Temporary Accounts isn’t a place to build durable permission management or audit logs.

Controlling creation abuse comes before billing accidents

Once you can publish a Worker without logging in, abuse prevention comes to mind.
The Cloudflare docs say a proof-of-work check runs before a temporary account is created, handled automatically by the CLI.
A short delay can occur, but no extra input is asked for.

Proof-of-work (PoW) is a mechanism that forces the requester to spend a certain amount of computation.
The CLI receives a challenge, brute-forces a hash that satisfies the condition, and returns the answer. Rather than requiring human interaction like a CAPTCHA, it makes you pay the cost in CPU time.
The per-attempt delay is a few seconds, so humans and legit agents barely notice; but trying to mass-create unauthenticated accounts with a script makes the computation pile up each time until it isn’t worth it.
It’s designed to balance the wide-open entrance of no-login with deterring automated mass creation.

There’s a rate limit on creation too.
Create too many temporary preview accounts in a short time and you’ll either wait and retry, or authenticate with a normal Cloudflare account.
This is a spot where, when building it into an agent platform, you shouldn’t pack retry intervals too tightly.

On cost, since it’s a small preview account that vanishes in 60 minutes, the risk is smaller than creating a permanently billed Cloudflare account outright.
Still, once you claim, it becomes an ordinary account. Whatever the agent built inside the temporary account ties straight to your permanent account.
If you’re taking over a prototype that touches D1, Queues, and Hyperdrive, inspect what’s inside right after claiming.

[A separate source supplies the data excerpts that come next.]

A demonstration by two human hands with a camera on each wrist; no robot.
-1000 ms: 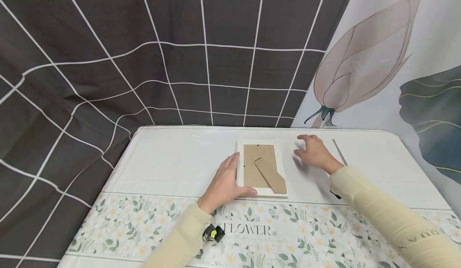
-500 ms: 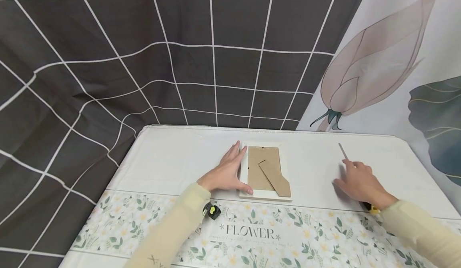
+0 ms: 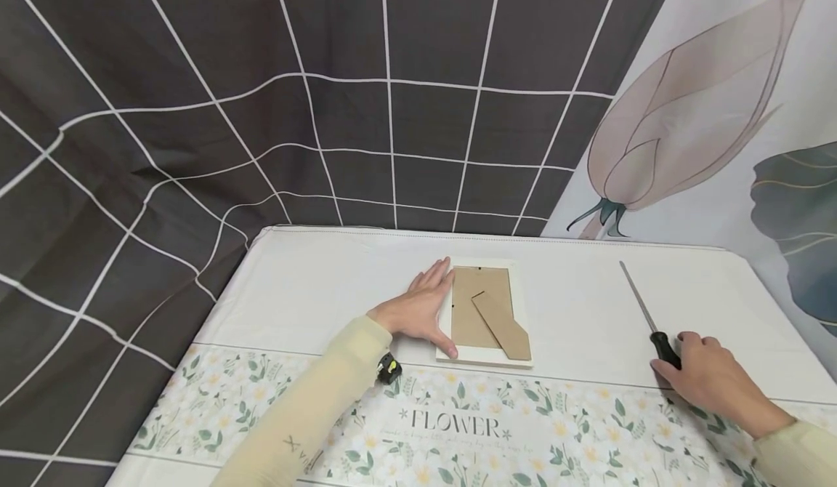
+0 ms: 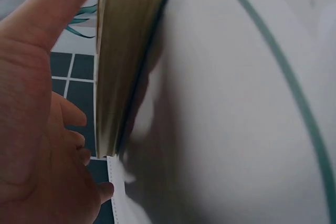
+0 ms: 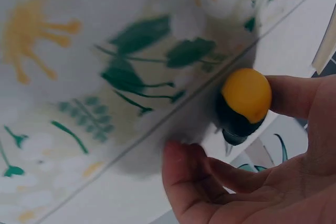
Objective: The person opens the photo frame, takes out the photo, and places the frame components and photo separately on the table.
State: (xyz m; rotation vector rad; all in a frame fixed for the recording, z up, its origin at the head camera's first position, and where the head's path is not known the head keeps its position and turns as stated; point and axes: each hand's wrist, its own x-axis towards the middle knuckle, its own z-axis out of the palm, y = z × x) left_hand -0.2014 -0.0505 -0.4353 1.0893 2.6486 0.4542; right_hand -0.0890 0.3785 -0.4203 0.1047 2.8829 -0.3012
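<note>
A picture frame [image 3: 480, 354] lies face down on the table, its brown backing board [image 3: 467, 327] and easel stand [image 3: 503, 320] facing up. At its left side is my left hand [image 3: 421, 312], fingers spread along the edge and thumb at the near left corner. In the left wrist view the frame's edge [image 4: 123, 66] runs beside the thumb. A screwdriver [image 3: 665, 350] with a black and yellow handle rests to the right, shaft pointing away. My right hand [image 3: 719, 378] is around the handle's butt end; in the right wrist view the thumb is against the yellow end [image 5: 247, 95], the bent fingers apart from it.
White cloth [image 3: 340, 276] covers the table, with a flowered band [image 3: 458, 418] across the near part. Behind the table hangs a dark curtain with a white grid [image 3: 340, 123], beside a pale one with a painted bud [image 3: 693, 102] at right.
My right hand has moved right and toward me, from beside the frame, over the screwdriver, to its handle end. The left hand stays at the frame, its fingers spreading along the left side.
</note>
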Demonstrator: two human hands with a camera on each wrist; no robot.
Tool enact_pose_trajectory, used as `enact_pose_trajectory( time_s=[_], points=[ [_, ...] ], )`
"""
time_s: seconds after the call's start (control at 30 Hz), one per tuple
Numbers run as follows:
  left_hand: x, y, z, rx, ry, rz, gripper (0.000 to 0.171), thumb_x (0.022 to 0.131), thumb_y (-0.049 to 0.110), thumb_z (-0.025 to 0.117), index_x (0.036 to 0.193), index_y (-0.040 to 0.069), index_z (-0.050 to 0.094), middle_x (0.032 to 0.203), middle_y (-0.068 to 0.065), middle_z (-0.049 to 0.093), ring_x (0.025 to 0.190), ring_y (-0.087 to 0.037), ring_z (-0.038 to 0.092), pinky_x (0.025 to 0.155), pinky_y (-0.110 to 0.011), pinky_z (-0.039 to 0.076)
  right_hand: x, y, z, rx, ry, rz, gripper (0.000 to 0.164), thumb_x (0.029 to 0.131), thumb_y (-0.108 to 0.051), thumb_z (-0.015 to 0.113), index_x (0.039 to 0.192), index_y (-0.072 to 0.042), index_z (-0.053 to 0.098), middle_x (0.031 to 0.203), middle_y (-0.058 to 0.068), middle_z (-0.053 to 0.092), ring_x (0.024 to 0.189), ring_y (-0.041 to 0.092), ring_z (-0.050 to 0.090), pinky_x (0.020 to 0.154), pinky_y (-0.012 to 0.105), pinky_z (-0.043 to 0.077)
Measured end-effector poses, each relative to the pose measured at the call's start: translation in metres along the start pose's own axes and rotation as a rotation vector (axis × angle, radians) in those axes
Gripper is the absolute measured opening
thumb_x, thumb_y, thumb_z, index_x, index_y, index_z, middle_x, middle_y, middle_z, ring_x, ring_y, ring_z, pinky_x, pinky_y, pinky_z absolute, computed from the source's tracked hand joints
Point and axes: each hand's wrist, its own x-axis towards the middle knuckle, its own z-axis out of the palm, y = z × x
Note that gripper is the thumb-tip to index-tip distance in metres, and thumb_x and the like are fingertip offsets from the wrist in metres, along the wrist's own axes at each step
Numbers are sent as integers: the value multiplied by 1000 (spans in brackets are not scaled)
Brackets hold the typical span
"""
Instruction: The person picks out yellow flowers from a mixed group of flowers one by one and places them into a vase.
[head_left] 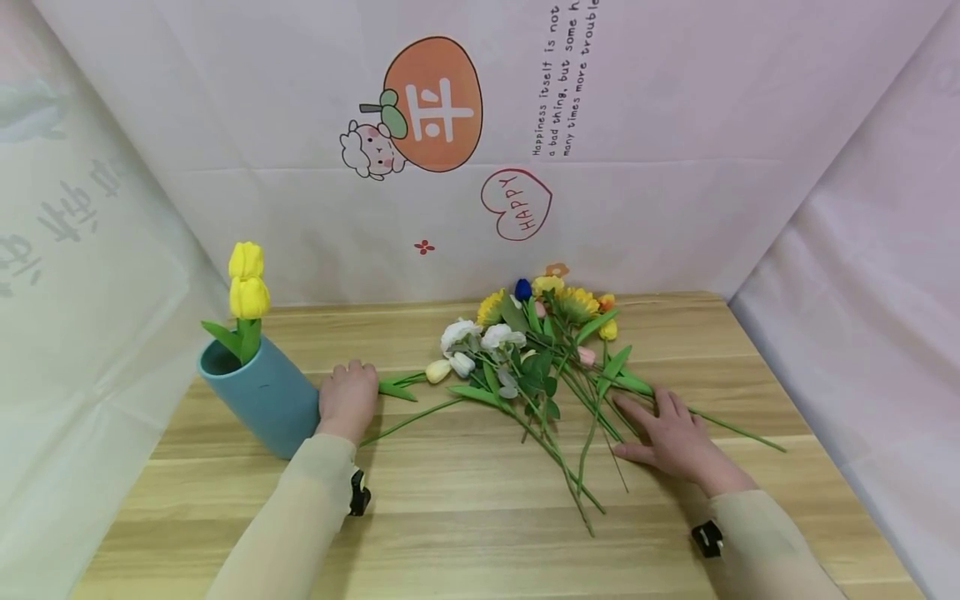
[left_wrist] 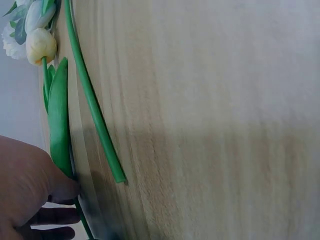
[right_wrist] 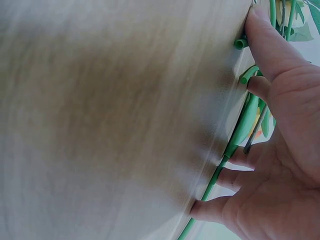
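In the head view my left hand (head_left: 348, 400) rests on the table close against the right side of a blue vase (head_left: 262, 396). Its thumb overlaps the leaf of a cream tulip (left_wrist: 41, 46) in the left wrist view, and the straight fingertips reach that tulip's stem. A second cut green stem (left_wrist: 95, 107) lies alongside. My right hand (head_left: 675, 437) is spread at the right of the flower pile, thumb and fingertips touching the table among green stems (right_wrist: 212, 182). Two yellow tulips (head_left: 249, 297) stand in the tilted-looking vase.
White flowers (head_left: 502, 337), sunflowers (head_left: 576, 305), a blue bud (head_left: 522, 289) and pink ones lie heaped at the back middle of the wooden table (head_left: 465, 517). Long stems cross toward the front. White printed cloth (head_left: 637, 167) rises behind and on both sides.
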Motion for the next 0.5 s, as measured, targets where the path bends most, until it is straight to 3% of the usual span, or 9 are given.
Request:
enact_pose_trajectory(
  time_s=[0.2, 0.5],
  points=[
    [-2, -2, 4, 31, 47, 44, 6, 91, -4, 59, 91, -1, 65, 83, -19, 58, 75, -37, 56, 60, -52, 52, 0, 0, 0, 6, -6, 1, 79, 85, -61, 61, 149, -22, 34, 143, 40, 19, 127, 61, 21, 86, 83, 27],
    [-5, -2, 1, 2, 181, 95, 7, 89, -6, 61, 91, 1, 60, 83, -16, 55, 71, -34, 56, 51, -48, 51, 0, 1, 1, 11, 0, -1, 78, 85, -60, 62, 148, -22, 34, 143, 41, 19, 127, 62, 21, 86, 83, 27]
  ],
)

  • List out the D1 databases, KV namespaces, Queues, and Durable Objects the agent created. They may have been churned out sloppily within the temporary limits
  • Check that the binding definitions in wrangler.toml / wrangler.jsonc match the resources that actually exist. Look for IDs left over from the temporary account
  • Check for hardcoded values or dummy secrets left behind
  • If you’ll run it in production, issue a least-privilege API token yourself. The temporary deploy path doesn’t issue one
  • Workers redeployed many times in the verification loop stay around, so delete the ones you don’t need

The claim URL is the ownership of the temporary account itself, so don’t commit it to git or paste it into a public channel.

Whether to claim is decided by a human at the moment they open the claim URL. It isn’t a mechanism for an agent to keep creating production accounts on its own.